• _ASSIGNMENT_: Repeat exactly each line of the data provided below.

━━━━━━━━━━━━━━━━━━━━

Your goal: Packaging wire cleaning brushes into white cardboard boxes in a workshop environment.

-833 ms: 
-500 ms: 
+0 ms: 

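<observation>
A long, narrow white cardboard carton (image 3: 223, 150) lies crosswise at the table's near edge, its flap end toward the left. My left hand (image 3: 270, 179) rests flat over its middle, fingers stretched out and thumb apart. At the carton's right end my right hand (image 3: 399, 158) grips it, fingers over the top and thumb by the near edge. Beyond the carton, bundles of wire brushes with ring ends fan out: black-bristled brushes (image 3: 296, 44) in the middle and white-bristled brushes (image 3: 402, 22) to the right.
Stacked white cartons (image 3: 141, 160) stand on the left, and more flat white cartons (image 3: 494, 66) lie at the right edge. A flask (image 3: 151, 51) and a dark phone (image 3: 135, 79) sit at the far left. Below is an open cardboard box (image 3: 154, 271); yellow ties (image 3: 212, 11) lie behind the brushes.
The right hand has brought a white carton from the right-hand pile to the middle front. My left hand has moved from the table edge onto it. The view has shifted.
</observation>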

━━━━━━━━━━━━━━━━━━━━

• _SOLUTION FOR THIS PROBLEM_:
Your goal: Packaging wire cleaning brushes into white cardboard boxes in a workshop environment.

-833 ms: 
-500 ms: 
+0 ms: 

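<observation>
A long, narrow white cardboard carton (image 3: 223, 150) lies crosswise at the table's near edge, its flap end toward the left. My left hand (image 3: 270, 179) rests flat over its middle, fingers stretched out and thumb apart. At the carton's right end my right hand (image 3: 399, 158) grips it, fingers over the top and thumb by the near edge. Beyond the carton, bundles of wire brushes with ring ends fan out: black-bristled brushes (image 3: 296, 44) in the middle and white-bristled brushes (image 3: 402, 22) to the right.
Stacked white cartons (image 3: 141, 160) stand on the left, and more flat white cartons (image 3: 494, 66) lie at the right edge. A flask (image 3: 151, 51) and a dark phone (image 3: 135, 79) sit at the far left. Below is an open cardboard box (image 3: 154, 271); yellow ties (image 3: 212, 11) lie behind the brushes.
The right hand has brought a white carton from the right-hand pile to the middle front. My left hand has moved from the table edge onto it. The view has shifted.
</observation>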

Work on the answer has been completed.